= Mary Middlemore =

English courtier and maid of honour (died 1618)

Mary Middlemore (died 1618) was a Courtier and Maid of Honour to Anne of Denmark, subject of poems, and treasure hunter.

==Family background==
Mary Middlemore was the eldest daughter of Henry Middlemore of Enfield, a groom of the privy chamber to Queen Elizabeth, and Elizabeth Fowkes from Somerset. Henry Middlemore had been sent as a messenger in 1568 to Mary, Queen of Scots at Carlisle Castle and to her half-brother Regent Moray in Scotland.

Mary's brother Robert Middlemore (d. 1629) was an equerry to King James. A monument to Robert and his wife Dorothy Fulstow or Fulstone (d. 1610) can be seen at St Andrews, Church, Enfield.

==Career==

After her father died, her mother Elizabeth married Sir Vincent Skinner (d. 1616) an ambitious MP. An ordinance for establishing the English household of Anne of Denmark made on 20 July 1603 allowed for six maids of honour and a supervisory mother of maids, with four chamberers.

Middlemore was appointed a Maid of Honour to the queen in December 1603. Her companions were Anne Carey, Mary Gargrave, Elizabeth Roper, Elizabeth Harcourt, and Mary Woodhouse.

Rowland Whyte mentioned the maids of honour and others dancing at Hampton Court in the presence chamber of Anne of Denmark, with a French visitor, the Count of Vaudémont.

In 1608 her younger sister Elizabeth married Edward Zouche of Bramshill, or perhaps Edward Zouch of Woking, Knight Marshall. She died shortly afterwards and was buried in Westminster Abbey in March 1610. Her brother Robert Middlemore of Thornton married Dorothy Fulstowe who also died in 1610. She was a daughter of Richard Fulstowe a servant of Lord Willoughby.
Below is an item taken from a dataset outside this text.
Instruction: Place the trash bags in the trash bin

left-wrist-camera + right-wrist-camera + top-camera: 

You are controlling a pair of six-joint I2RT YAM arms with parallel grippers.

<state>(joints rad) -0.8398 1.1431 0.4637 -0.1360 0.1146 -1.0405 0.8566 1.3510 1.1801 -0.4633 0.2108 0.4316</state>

In 1609, an Italian poet, Antimo Galli published a book of verse, including a description The Masque of Queens performed in 1608. He included a stanza praising Mary Middlemore, with a near anagram of her surname name, "La Bella Dea D'Amore".

Around Christmas time 1609/10, Sir Edward Herbert fought with a Scottish gentleman who had snatched a ribbon or "topknot" from her hair in a back room of the queen's lodgings at Greenwich Palace. Herbert would have followed up by fighting a duel in Hyde Park, but the Privy Council prevented it. John Chamberlain recorded that the Scottish man was an usher to the queen named "Boghvan". Subsequently, Edward Herbert became involved with another lady-in-waiting, Dorothy Bulstrode, and was beaten up by husband, John Eyre.

The identity of "Boghvan" is unclear. There was a musician recorded as "Jacques Bochan" and Jacques Cordier dit Bocan. There was a violin player at court in 1609 called "James Bochan". "Mr Bochan" taught the ladies of Anne of Denmark's household dance steps for masques. Bochan, however, was described as a French violer, attached to the household of Prince Henry from 1608 to 1610. A man called "Baughan" is mentioned in the Lincoln's Inn accounts of the masque The Memorable Masque of the Middle Temple and Lincoln's Inn in 1613 as a Marshal not a musician, and perhaps he was Anne's Scottish usher.

The queen's secretary William Fowler dedicated poems to her in 1609, possibly for a third-party, including the Meditation upon Virgin Maryes Hatt, and Aetna which includes her name; "My harte as Aetna burnes, and suffers MORE / Paines in my MIDDLE than ever MARY proved", and devised an Italian anagram "Madre di mill'amori", the mother of a thousand loves.

Middlemore was given mourning clothes on the death of Prince Henry in 1612. On 20 August 1613 Anne of Denmark was received at Wells, Somerset, during her progress to Bath. The mayor William Bull hosted a dinner for members of her household including the four maids of honour.

Anna of Denmark had a portrait of Mary Middlemore at Oatlands. In July 1615 she was bought a bay ambling gelding horse to replace her lame grey horse. After Vincent Skinner's death, her mother Elizabeth Foukes seems also to have joined the queen's household.

On 29 April 1617 Middlemore was granted a licence by the king to have workmen seek treasure in Glastonbury Abbey, St Albans Abbey, Bury St Edmunds Abbey, and Romsey Abbey. She died later in the year, and perhaps did not profit from prospecting in the ruins. The gift has sometimes been assumed to be intended for the queen, but it may be connected with the financial ruin and death of her step-father Sir Vincent Skinner, who had been building a country house at Thornton Abbey. Around this time, her mother joined the queen's household.

Mary Middlemore died of consumption on 3 January 1618 at Whitehall Palace and was buried the next day at Westminster Abbey.